WHAT YOU SHOULD DO
If a line in the data holds "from", copy that line out in full.

DATASET SECTION
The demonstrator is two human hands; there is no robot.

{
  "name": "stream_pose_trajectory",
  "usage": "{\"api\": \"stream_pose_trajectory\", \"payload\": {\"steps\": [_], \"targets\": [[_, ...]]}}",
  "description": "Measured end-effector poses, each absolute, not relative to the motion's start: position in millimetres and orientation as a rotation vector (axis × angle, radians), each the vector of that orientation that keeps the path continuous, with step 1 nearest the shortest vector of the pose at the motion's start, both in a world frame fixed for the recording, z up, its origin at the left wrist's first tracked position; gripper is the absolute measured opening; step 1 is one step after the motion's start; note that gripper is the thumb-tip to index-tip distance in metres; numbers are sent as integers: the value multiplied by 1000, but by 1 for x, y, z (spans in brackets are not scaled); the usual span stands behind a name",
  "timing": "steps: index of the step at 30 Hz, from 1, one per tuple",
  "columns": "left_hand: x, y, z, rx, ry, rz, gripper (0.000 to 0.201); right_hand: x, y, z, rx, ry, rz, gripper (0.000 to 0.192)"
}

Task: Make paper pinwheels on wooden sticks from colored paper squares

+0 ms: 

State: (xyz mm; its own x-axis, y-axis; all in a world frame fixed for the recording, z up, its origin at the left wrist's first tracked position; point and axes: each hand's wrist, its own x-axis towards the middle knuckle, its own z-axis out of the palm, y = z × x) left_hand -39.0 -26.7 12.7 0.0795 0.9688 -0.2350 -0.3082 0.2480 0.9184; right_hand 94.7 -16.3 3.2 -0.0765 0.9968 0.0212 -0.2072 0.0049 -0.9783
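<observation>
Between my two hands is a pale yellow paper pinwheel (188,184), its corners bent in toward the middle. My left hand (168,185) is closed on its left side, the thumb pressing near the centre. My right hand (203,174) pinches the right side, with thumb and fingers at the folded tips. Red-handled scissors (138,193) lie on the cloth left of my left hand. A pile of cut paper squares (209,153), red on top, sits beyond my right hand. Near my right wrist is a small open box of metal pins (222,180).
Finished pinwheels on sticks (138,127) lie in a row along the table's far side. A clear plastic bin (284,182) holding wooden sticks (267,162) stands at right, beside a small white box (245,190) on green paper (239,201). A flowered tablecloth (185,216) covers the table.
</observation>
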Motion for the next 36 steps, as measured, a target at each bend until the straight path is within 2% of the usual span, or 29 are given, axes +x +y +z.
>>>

WRITTEN SOLUTION
  "timing": "steps: index of the step at 30 Hz, from 1, one per tuple",
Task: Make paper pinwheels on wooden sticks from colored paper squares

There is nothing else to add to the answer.